Every sound system manual I have ever seen recommends strongly you have
dimmers on a separate phase from the sound system.

The problem with this is, most dimmer packs are three phase.

Short of not using 1/3 of your channels, what can be done about the

noise
problems?


The manuals are talking about studio installs, whereas dimmer packs are
"luggable" in that context.



** The manuals are talking about sound systems - not studios of any kind.


When I was doing theatre, they'd bring in 200+ channels of dimmers.
These would be wired direct very close to the service entrance with the
ground lead doubled, making a very robust earth connection.

The sound equipment would then be effectively "separate" . . a much
smaller load usually a service panel or two removed from the lighting.


** AS recommended in the manuals Patrick is reading.


The "dimmer problem" is most often encountered in a residential or
commercial space that's retrofitted into a studio.

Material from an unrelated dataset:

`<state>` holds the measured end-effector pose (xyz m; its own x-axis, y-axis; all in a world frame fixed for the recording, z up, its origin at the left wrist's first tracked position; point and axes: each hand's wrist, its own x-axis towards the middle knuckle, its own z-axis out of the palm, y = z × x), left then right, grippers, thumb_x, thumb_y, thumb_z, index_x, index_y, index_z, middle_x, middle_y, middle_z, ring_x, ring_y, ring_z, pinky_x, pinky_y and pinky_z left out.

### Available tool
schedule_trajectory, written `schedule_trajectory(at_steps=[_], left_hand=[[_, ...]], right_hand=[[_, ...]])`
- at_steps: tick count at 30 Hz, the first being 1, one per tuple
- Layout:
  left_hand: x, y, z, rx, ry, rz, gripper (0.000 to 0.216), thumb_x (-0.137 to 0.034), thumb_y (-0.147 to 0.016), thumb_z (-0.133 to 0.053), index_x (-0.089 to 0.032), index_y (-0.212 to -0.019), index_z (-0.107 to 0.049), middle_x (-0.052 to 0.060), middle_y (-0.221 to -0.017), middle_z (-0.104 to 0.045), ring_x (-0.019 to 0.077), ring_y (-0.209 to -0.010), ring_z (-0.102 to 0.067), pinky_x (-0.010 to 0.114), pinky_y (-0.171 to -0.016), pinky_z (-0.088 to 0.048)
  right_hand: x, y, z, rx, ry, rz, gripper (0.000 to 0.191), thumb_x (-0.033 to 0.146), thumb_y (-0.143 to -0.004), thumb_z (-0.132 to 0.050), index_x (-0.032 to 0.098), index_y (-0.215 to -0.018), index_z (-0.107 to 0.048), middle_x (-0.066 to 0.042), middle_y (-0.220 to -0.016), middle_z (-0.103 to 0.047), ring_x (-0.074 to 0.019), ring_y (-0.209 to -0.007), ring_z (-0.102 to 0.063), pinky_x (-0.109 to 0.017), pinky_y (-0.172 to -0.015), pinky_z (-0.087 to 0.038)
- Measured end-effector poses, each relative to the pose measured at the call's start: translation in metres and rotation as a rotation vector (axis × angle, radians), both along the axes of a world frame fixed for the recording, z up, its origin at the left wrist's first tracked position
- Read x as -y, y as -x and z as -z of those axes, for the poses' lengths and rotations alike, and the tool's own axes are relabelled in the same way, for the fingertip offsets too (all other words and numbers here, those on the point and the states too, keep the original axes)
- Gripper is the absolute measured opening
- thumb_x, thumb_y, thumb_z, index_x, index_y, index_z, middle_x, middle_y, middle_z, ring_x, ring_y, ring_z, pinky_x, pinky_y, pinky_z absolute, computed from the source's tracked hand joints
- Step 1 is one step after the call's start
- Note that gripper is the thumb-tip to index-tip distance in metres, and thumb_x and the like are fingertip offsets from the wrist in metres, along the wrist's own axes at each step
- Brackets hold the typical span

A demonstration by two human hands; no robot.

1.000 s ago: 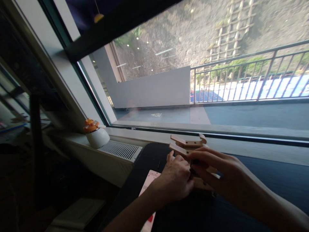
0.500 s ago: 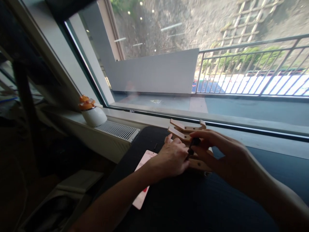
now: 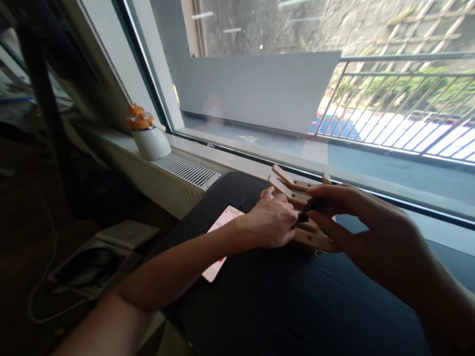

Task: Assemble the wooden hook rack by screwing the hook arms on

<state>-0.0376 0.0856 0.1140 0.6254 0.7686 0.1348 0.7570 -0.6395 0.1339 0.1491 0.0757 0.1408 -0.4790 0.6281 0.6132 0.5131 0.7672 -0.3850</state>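
A wooden assembly [image 3: 315, 241] of pale bars, some with bent-up ends and dark round fastener spots, lies on the black table. My left hand [image 3: 272, 220] rests over its near left side, fingers curled down around the wood; their tips are partly hidden. Between thumb and forefinger, my right hand [image 3: 363, 222] pinches a small dark tool [image 3: 305, 214], whose exact kind I cannot make out. Its lower end points down toward the wood beside my left fingers. Under my left forearm, a phone [image 3: 214, 272] with a lit pinkish screen is partly covered.
A thin dark rod [image 3: 243, 202] lies above the phone on the black table [image 3: 282, 301]. The window sill and glass run along the far edge. A white container with an orange top [image 3: 150, 141] stands on the ledge at left, beside a vent grille [image 3: 189, 170].
The camera view has shifted, so the table scene sits slightly higher and more of my left arm shows. Both hands keep their places at the wood, and the dark tool now looks more tilted.
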Motion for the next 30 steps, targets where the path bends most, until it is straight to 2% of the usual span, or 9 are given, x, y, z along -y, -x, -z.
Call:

** Is anyone so dumb they have triac dimmed lights installed in a
recording studio ????


Residential dimmers have to meet emmission standards sufficient for TV

viewing,


** AM and short wave bands are covered too - just not the AUDIO band !!



If the power distribution is well-planned and the dimmers are of better
quality (variacs, hopefully), this is less of a problem.



** Variac and variable inductance dimming went out decades ago.

For critical applications, where no audible buzz can be accepted there are
modern "Sine Wave" dimmers - using either mosfets ot IGBTs to "chop" the AC
at supersonic high frequency and scale it to any desired value.